Importing a lot of transactions into QuickBooks

I have been working hard at finalizing the 2003-2004 financial statements for our Habitat affiliate. I am the treasurer now and I need to file the 2003-2004 Form 990. The problem is that the final financial reports coming out of QuickBooks were not to my liking. The previous treasurers/accounting firms appear to have used a combination of Peachtree, Excel, and other data to prepare the statements. I have moved the data into Quickbooks last year. I wanted all of the data I was going to report to the IRS to be in QuickBooks. The combination of several treasurers and the lack of original cost data to support some of our transactions made the going slow. Don’t get me wrong! We have lots of paper trails for cash donations and our payments to construction vendors. We were missing the cost of donated securities and donated land. I also found the mortgage information on the foreclosed property we sold missing. Finally the mortgage and escrow data conflicted with our mortgage tracking system.

Probably the most irksome problem was reconciling our mortgage and escrow tracking system, Habitrax, with our accounting data. The first part of my solution was to create a spreadsheet to track deposits and split out each homeowner deposit into principal, escrow, and late payment. We generally have three to four bank deposits a month so I summarize the data based on bank deposit at the bottom of the page. This made it nice at reconciling the checking account but I still had problems reconciling QuickBooks and Habitrax. My most recent change to the spreadsheet was to add reconcilition data to the bottom of the spreadsheet. I use a Habitrax report to subtract out the deposits received last month but deposited this month and add in the deposits we have recorded as received but have not deposited. In a perfect world the resulting number will match the value on the Habitrax report. In my world I have another row for missing receipts, deposits, errors, and Habitrax only transactions(e.g. principal to escrow transactions). This allowed me to reconcile our accounting data to Habitrax data back to 2003. No one ever attempted to reconcile the two systems till I asked the question. Since reconciling these two systems by hand is practically impossible, errors have not been caught.
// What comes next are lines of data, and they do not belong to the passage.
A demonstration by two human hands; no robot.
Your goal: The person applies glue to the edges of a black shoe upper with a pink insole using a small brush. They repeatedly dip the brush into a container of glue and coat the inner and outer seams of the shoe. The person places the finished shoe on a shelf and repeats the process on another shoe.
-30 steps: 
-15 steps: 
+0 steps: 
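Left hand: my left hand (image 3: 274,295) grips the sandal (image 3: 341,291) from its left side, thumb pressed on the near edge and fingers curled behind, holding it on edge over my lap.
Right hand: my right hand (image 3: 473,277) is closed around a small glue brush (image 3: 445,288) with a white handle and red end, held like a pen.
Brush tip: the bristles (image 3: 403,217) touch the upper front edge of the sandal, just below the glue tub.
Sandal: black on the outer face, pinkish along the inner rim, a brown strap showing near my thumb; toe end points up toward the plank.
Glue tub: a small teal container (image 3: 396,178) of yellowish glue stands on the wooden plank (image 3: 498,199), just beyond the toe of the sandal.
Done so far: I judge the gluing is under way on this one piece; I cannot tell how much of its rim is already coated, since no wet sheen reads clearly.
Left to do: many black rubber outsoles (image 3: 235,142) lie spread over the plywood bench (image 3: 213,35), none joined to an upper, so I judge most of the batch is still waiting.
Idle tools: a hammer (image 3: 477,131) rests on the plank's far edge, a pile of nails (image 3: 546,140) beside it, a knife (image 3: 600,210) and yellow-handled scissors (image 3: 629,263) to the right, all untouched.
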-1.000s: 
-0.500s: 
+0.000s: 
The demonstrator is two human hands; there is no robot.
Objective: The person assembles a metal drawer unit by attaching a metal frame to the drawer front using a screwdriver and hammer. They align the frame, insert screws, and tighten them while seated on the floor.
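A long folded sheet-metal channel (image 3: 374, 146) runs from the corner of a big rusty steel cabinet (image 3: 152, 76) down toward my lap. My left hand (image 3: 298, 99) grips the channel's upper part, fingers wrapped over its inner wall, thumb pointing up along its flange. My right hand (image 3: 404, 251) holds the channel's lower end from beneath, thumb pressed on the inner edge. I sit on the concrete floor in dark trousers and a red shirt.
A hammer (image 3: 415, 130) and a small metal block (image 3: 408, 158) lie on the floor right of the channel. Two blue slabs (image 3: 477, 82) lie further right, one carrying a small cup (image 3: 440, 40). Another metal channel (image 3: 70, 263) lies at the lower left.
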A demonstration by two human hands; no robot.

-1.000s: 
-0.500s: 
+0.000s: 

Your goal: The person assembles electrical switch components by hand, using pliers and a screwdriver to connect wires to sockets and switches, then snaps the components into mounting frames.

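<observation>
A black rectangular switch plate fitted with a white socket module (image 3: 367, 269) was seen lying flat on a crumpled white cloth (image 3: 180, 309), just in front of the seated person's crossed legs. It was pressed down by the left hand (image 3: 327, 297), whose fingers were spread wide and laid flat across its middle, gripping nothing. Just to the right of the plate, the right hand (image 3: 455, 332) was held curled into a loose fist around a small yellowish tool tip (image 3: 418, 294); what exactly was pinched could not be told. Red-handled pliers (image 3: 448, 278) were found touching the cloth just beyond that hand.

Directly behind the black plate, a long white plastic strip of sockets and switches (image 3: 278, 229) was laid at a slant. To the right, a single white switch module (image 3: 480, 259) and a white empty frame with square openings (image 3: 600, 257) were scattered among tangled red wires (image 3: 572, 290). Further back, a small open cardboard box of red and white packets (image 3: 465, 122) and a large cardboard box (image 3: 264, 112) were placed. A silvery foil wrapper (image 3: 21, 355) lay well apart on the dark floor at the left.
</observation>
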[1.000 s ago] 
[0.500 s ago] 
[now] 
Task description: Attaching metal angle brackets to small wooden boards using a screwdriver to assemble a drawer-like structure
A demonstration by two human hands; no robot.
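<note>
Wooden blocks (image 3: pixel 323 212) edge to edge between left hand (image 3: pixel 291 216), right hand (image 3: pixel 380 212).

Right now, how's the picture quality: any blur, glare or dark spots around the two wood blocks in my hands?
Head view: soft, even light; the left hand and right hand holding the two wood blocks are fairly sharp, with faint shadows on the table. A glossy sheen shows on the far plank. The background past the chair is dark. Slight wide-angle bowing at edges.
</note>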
Obviously the two systems come up with different amounts. The difference is significant but not large. So the question is who is right. To reconcile the two systems I needed better information on the accounting side. The big change on the accounting side was to move away from the summarized transactions back to individual transactions per homeowner. To achieve this I entered an invoice for each homeowner’s mortgage. Each month I enter in a sales receipt for the individual escrows and late payments. Then I use their payment to pay the sales receipts with the rest going to pay the mortage balance. Now I had individual account balances for the mortgage and escrow for each homeowner and could reconcile individually.

To make this all come together I had to add adjusting journal entries to get the right historical balance. I added a column to the existing worksheets showing the receipt date and created a new worksheet that built import transactions in IIF file format. Since my source data was organized as one month per worksheet, I was going to create a batch of IIF transactions by month. I used data validation and the VLOOKUP function to minimze my data entry errors. Each IIF transaction requires three rows for each row of source data. So I used the OFFSET function so that I could copy the three rows and only move down one row in the source data. To extend the worksheet all I had to do was copy and paste. To shorten the spreadsheet all I had to do was delete the extra rows. After I had reviewed the sheet and made any adjustments, I saved the spreadsheet file. Then I saved the spreadsheet in Tab-delimited format. Since Tab-delimited format only saves the active worksheet this was perfect for my use. It created a Tab-dilimited format file that matches up exactly with the IIF format required by QuickBooks import function. I created separate files for each month. I entered a year and a half of data this way(75 transactions/month). Wow! I am finally ready to review the reports and file the 990.